Importantly, the fixed points based on false beliefs exist only when the agent has false beliefs. Thus the agent will tend to stay in these fixed points only if the false belief is satisfied in these fixed points: $Vfalse+<Vfalse-$. In Figure 7b, this false belief is only satisfied to the right from the intersection of the bright curves, so the intersection occurs at a critical value of the confirmation bias in which $Vfalse+=Vfalse-$. The fixed points $Vfalse-$ and $Vfalse+$ only emerge for the confirmation bias above this critical value, and to highlight this, the curves plotting expressions for $Vfalse-$ and $Vfalse+$ are shown in solid in Figure 7b when they become fixed points.

The existence of fixed points $Vfalse-$ and $Vfalse+$ only above critical confirmation bias is confirmed in simulations shown in Figure 7b. Blue and magenta curves show the mean estimated values at the end of simulations.
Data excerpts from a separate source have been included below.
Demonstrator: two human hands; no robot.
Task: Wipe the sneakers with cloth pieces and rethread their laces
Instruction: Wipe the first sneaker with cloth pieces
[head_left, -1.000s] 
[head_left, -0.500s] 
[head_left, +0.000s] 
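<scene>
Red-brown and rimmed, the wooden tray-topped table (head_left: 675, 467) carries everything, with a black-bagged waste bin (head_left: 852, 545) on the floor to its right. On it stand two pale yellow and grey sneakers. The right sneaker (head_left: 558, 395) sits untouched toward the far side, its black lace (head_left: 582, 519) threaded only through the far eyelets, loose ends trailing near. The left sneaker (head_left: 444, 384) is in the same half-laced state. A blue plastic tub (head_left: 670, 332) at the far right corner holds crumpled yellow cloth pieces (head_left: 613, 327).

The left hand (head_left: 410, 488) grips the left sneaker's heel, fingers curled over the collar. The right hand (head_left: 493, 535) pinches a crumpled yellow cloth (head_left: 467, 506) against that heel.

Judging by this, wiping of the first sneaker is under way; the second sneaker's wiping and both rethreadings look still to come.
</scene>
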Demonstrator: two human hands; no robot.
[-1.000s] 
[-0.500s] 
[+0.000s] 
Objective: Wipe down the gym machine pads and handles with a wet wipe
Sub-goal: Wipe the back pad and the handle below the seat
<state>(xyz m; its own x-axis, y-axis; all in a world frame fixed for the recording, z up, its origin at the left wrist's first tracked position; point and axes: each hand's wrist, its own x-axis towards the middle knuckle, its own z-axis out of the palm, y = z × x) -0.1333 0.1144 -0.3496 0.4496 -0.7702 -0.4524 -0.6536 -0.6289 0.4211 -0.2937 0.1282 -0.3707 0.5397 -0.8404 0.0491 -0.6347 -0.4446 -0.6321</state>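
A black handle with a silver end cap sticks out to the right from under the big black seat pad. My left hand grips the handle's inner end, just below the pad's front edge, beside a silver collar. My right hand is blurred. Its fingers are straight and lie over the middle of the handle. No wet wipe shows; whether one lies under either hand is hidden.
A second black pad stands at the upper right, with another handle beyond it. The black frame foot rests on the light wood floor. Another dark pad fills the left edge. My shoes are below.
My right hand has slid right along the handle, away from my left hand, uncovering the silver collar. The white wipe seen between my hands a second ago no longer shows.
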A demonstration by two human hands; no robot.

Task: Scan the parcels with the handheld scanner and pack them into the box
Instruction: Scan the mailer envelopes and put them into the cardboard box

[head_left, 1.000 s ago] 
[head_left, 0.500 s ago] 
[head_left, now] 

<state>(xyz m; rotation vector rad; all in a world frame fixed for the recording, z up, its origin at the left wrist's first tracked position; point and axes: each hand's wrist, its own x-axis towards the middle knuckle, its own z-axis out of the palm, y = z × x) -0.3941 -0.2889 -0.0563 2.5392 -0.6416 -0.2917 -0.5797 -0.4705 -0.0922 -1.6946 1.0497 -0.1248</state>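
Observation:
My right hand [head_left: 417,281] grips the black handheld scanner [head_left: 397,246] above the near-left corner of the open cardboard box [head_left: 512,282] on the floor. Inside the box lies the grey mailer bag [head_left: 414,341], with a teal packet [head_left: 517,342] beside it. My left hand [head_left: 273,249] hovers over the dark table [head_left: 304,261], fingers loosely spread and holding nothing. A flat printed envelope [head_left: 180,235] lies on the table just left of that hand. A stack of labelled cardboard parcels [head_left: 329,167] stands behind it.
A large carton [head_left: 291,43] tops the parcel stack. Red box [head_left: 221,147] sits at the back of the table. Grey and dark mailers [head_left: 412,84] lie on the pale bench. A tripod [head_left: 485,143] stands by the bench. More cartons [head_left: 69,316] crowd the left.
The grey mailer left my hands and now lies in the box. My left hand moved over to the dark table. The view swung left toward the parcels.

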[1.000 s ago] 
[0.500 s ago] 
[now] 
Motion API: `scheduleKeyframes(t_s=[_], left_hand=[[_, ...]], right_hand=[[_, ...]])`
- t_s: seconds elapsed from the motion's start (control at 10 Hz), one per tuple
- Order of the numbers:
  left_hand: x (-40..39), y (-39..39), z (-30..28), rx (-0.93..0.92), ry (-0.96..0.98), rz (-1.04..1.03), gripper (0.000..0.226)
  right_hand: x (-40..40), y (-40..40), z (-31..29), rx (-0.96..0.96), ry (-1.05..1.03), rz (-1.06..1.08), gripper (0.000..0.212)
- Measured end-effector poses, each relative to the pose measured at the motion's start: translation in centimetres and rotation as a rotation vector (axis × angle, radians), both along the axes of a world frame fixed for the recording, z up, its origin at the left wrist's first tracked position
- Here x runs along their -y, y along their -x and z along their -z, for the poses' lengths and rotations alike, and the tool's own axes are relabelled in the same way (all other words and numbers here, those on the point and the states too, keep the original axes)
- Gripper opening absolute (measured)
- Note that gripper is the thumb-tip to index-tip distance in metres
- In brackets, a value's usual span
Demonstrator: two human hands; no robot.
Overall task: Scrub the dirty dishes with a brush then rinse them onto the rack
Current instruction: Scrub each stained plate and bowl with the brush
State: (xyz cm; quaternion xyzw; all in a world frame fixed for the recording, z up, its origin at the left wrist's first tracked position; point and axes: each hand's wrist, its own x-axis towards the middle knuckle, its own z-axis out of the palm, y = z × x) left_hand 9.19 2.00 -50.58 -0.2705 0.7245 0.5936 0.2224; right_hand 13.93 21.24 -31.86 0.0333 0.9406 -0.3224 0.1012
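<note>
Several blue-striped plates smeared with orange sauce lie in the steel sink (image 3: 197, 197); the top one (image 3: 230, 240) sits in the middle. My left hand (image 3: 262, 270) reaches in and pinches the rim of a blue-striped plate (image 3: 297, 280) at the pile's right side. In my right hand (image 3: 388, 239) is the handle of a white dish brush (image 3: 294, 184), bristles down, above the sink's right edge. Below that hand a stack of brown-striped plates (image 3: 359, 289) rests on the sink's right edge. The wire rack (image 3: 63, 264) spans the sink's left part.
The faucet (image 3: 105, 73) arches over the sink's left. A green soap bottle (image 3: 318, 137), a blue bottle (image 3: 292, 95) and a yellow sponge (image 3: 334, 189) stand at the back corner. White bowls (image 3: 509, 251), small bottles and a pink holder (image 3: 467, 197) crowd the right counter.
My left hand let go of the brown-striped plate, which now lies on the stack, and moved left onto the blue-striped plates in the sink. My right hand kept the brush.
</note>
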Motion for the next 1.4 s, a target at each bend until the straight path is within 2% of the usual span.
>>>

The left display corresponds to simulations in which the values are initialized to a false belief. In this case, the values stay in $Vfalse-$ and $Vfalse+$ for sufficiently high confirmation bias but move to $Vtrue+$ and $Vtrue-$ for lower biases. The right display corresponds to a simulation in which the values are initialized to 0.5. In this case, the values always move toward $Vtrue+$ and $Vtrue-$ for low bias, while for large bias, on some simulations they go to $Vfalse-$ and $Vfalse+$, as indicated by larger error bars.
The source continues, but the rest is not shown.